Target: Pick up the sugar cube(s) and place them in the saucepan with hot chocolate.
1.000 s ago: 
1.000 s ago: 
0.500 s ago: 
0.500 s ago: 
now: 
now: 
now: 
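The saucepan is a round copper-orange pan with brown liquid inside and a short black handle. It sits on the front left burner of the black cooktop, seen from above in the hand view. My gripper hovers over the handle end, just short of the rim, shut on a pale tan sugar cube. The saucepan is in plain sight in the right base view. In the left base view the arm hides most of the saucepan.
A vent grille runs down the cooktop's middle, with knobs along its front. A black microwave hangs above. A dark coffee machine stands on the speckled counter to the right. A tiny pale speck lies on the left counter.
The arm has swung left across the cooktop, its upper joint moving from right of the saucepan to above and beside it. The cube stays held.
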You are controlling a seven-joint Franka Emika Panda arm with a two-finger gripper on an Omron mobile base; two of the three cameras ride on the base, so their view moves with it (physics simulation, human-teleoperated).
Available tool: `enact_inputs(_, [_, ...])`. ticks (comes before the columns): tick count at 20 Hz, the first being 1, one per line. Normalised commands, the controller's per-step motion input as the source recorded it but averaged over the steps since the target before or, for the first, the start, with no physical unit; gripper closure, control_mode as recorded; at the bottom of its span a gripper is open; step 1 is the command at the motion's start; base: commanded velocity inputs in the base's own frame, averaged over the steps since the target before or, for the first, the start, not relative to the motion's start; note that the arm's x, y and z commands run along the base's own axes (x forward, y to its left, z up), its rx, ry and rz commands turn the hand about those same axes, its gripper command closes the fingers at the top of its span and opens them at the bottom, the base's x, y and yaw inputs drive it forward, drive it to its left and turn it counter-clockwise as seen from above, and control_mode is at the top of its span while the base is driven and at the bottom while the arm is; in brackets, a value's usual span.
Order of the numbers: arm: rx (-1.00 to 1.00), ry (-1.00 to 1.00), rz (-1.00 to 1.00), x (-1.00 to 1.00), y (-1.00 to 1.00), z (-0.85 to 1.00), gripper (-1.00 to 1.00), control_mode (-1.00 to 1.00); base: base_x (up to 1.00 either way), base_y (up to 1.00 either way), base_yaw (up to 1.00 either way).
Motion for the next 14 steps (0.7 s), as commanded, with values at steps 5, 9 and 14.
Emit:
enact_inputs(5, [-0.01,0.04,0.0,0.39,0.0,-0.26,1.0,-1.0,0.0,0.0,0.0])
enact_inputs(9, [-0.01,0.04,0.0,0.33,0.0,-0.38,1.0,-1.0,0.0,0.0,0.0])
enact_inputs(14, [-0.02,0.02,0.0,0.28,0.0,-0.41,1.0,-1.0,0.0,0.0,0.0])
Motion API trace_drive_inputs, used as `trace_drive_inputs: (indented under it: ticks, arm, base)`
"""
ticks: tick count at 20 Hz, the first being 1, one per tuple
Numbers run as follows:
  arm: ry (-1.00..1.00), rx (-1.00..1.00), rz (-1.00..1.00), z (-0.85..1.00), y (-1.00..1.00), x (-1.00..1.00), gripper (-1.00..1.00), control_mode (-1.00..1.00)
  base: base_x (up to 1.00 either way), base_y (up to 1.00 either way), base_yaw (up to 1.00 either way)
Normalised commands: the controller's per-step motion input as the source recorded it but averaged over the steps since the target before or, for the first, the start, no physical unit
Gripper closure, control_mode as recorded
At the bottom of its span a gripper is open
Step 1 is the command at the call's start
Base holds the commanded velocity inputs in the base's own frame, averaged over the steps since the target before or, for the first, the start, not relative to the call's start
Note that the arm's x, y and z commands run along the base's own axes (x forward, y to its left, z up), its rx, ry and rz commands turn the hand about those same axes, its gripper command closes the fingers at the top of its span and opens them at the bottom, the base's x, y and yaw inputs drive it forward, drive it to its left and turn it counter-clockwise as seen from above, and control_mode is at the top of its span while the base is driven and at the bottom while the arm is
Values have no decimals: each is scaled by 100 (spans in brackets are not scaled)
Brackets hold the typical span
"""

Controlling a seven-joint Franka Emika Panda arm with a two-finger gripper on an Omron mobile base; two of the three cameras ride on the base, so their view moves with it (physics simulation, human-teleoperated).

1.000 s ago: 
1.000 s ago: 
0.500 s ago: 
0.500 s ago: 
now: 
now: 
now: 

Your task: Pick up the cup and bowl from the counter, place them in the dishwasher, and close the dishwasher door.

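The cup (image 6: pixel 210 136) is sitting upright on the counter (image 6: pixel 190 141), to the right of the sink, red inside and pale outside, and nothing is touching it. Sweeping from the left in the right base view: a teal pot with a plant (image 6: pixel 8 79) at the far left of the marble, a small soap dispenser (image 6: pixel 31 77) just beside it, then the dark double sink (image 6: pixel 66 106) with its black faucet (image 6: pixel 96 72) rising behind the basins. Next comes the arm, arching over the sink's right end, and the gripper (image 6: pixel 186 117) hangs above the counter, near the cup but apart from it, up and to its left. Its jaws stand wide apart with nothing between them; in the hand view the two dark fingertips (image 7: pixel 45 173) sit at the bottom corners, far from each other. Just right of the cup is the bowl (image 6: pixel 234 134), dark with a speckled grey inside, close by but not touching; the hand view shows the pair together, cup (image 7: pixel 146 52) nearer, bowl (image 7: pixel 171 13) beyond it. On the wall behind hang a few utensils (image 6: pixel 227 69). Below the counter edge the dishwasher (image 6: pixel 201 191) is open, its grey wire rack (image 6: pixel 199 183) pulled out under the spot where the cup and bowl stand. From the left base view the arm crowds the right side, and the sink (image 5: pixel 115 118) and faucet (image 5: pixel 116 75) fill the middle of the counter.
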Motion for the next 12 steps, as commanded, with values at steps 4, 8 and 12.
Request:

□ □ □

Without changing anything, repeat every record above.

### [Answer for the task]
Target: Pick up the sugar cube(s) and place them in the saucepan with hot chocolate.
1.000 s ago: 
1.000 s ago: 
0.500 s ago: 
0.500 s ago: 
now: 
now: 
now: 
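The saucepan is a round copper-orange pan with brown liquid inside and a short black handle. It sits on the front left burner of the black cooktop, seen from above in the hand view. My gripper hovers over the handle end, just short of the rim, shut on a pale tan sugar cube. The saucepan is in plain sight in the right base view. In the left base view the arm hides most of the saucepan.
A vent grille runs down the cooktop's middle, with knobs along its front. A black microwave hangs above. A dark coffee machine stands on the speckled counter to the right. A tiny pale speck lies on the left counter.
The arm has swung left across the cooktop, its upper joint moving from right of the saucepan to above and beside it. The cube stays held.
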You are controlling a seven-joint Franka Emika Panda arm with a two-finger gripper on an Omron mobile base; two of the three cameras ride on the base, so their view moves with it (physics simulation, human-teleoperated).
Available tool: `enact_inputs(_, [_, ...])`. ticks (comes before the columns): tick count at 20 Hz, the first being 1, one per line. Normalised commands, the controller's per-step motion input as the source recorded it but averaged over the steps since the target before or, for the first, the start, with no physical unit; gripper closure, control_mode as recorded; at the bottom of its span a gripper is open; step 1 is the command at the motion's start; base: commanded velocity inputs in the base's own frame, averaged over the steps since the target before or, for the first, the start, not relative to the motion's start; note that the arm's x, y and z commands run along the base's own axes (x forward, y to its left, z up), its rx, ry and rz commands turn the hand about those same axes, its gripper command closes the fingers at the top of its span and opens them at the bottom, the base's x, y and yaw inputs drive it forward, drive it to its left and turn it counter-clockwise as seen from above, and control_mode is at the top of its span while the base is driven and at the bottom while the arm is; in brackets, a value's usual span.
Order of the numbers: arm: rx (-1.00 to 1.00), ry (-1.00 to 1.00), rz (-1.00 to 1.00), x (-1.00 to 1.00), y (-1.00 to 1.00), z (-0.85 to 1.00), gripper (-1.00 to 1.00), control_mode (-1.00 to 1.00); base: base_x (up to 1.00 either way), base_y (up to 1.00 either way), base_yaw (up to 1.00 either way).
Motion for the next 14 steps (0.7 s), as commanded, with values at steps 5, 9 and 14.
Emit:
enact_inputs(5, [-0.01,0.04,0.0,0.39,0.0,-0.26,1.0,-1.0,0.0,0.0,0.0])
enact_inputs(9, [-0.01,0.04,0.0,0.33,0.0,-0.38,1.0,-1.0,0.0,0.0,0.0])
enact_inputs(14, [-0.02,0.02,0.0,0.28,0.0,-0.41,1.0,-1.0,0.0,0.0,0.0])
Motion API trace_drive_inputs, used as `trace_drive_inputs: (indented under it: ticks, arm, base)`
"""
ticks: tick count at 20 Hz, the first being 1, one per tuple
Numbers run as follows:
  arm: ry (-1.00..1.00), rx (-1.00..1.00), rz (-1.00..1.00), z (-0.85..1.00), y (-1.00..1.00), x (-1.00..1.00), gripper (-1.00..1.00), control_mode (-1.00..1.00)
  base: base_x (up to 1.00 either way), base_y (up to 1.00 either way), base_yaw (up to 1.00 either way)
Normalised commands: the controller's per-step motion input as the source recorded it but averaged over the steps since the target before or, for the first, the start, no physical unit
Gripper closure, control_mode as recorded
At the bottom of its span a gripper is open
Step 1 is the command at the call's start
Base holds the commanded velocity inputs in the base's own frame, averaged over the steps since the target before or, for the first, the start, not relative to the call's start
Note that the arm's x, y and z commands run along the base's own axes (x forward, y to its left, z up), its rx, ry and rz commands turn the hand about those same axes, its gripper command closes the fingers at the top of its span and opens them at the bottom, the base's x, y and yaw inputs drive it forward, drive it to its left and turn it counter-clockwise as seen from above, and control_mode is at the top of its span while the base is driven and at the bottom while the arm is
Values have no decimals: each is scaled by 100 (spans in brackets are not scaled)
Brackets hold the typical span
"""

Controlling a seven-joint Franka Emika Panda arm with a two-finger gripper on an Omron mobile base; two of the three cameras ride on the base, so their view moves with it (physics simulation, human-teleoperated).

1.000 s ago: 
1.000 s ago: 
0.500 s ago: 
0.500 s ago: 
now: 
now: 
now: 

Your task: Pick up the cup and bowl from the counter, place them in the dishwasher, and close the dishwasher door.

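The cup (image 6: pixel 210 136) is sitting upright on the counter (image 6: pixel 190 141), to the right of the sink, red inside and pale outside, and nothing is touching it. Sweeping from the left in the right base view: a teal pot with a plant (image 6: pixel 8 79) at the far left of the marble, a small soap dispenser (image 6: pixel 31 77) just beside it, then the dark double sink (image 6: pixel 66 106) with its black faucet (image 6: pixel 96 72) rising behind the basins. Next comes the arm, arching over the sink's right end, and the gripper (image 6: pixel 186 117) hangs above the counter, near the cup but apart from it, up and to its left. Its jaws stand wide apart with nothing between them; in the hand view the two dark fingertips (image 7: pixel 45 173) sit at the bottom corners, far from each other. Just right of the cup is the bowl (image 6: pixel 234 134), dark with a speckled grey inside, close by but not touching; the hand view shows the pair together, cup (image 7: pixel 146 52) nearer, bowl (image 7: pixel 171 13) beyond it. On the wall behind hang a few utensils (image 6: pixel 227 69). Below the counter edge the dishwasher (image 6: pixel 201 191) is open, its grey wire rack (image 6: pixel 199 183) pulled out under the spot where the cup and bowl stand. From the left base view the arm crowds the right side, and the sink (image 5: pixel 115 118) and faucet (image 5: pixel 116 75) fill the middle of the counter.
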Motion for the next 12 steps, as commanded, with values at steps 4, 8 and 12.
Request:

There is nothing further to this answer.